● AIM OF THE TASK:
Please reproduce all of the listing below exactly and drop its images.

● SOURCE MATERIAL:

◇ ◇ ◇ ◇ ◇

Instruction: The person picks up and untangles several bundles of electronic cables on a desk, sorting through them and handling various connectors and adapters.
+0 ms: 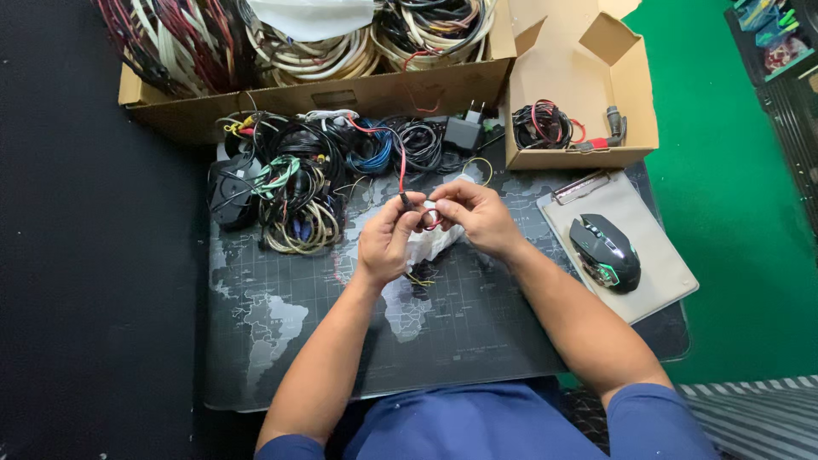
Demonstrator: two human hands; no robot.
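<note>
Got my left hand (pixel 385 240) pinched shut on the black end of a thin red wire (pixel 402 175), which runs up past my fingers to the tangled heap of dark cables (pixel 324 170) just beyond. My right hand (pixel 475 215) is closed on its red loop, touching the left, above a white wad (pixel 430 245) on the map-print desk mat (pixel 460 332)

Desk mat (pixel 477 332): matt cloth-like surface, dark with pale map print. Large box (pixel 341 98) and small box (pixel 626 94): plain brown cardboard, dull, raw cut edges. Red wire (pixel 402 166): smooth plastic sheath, slight sheen. Cable pile (pixel 298 183): mixed rubbery plastic jackets. Mouse (pixel 605 253): black plastic, glossy patches. Clipboard (pixel 630 230): matt beige board, shiny metal clip. Sleeves (pixel 656 417): blue woven cloth.
</note>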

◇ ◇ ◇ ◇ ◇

● TASK ANSWER:
Instruction: The person picks up and untangles several bundles of electronic cables on a desk, sorting through them and handling various connectors and adapters.
+0 ms: 
Demonstrator: two human hands; no robot.
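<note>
Got my left hand (pixel 385 240) pinched shut on the black end of a thin red wire (pixel 402 175), which runs up past my fingers to the tangled heap of dark cables (pixel 324 170) just beyond. My right hand (pixel 475 215) is closed on its red loop, touching the left, above a white wad (pixel 430 245) on the map-print desk mat (pixel 460 332)

Desk mat (pixel 477 332): matt cloth-like surface, dark with pale map print. Large box (pixel 341 98) and small box (pixel 626 94): plain brown cardboard, dull, raw cut edges. Red wire (pixel 402 166): smooth plastic sheath, slight sheen. Cable pile (pixel 298 183): mixed rubbery plastic jackets. Mouse (pixel 605 253): black plastic, glossy patches. Clipboard (pixel 630 230): matt beige board, shiny metal clip. Sleeves (pixel 656 417): blue woven cloth.
</note>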

The exercise is complete with this answer.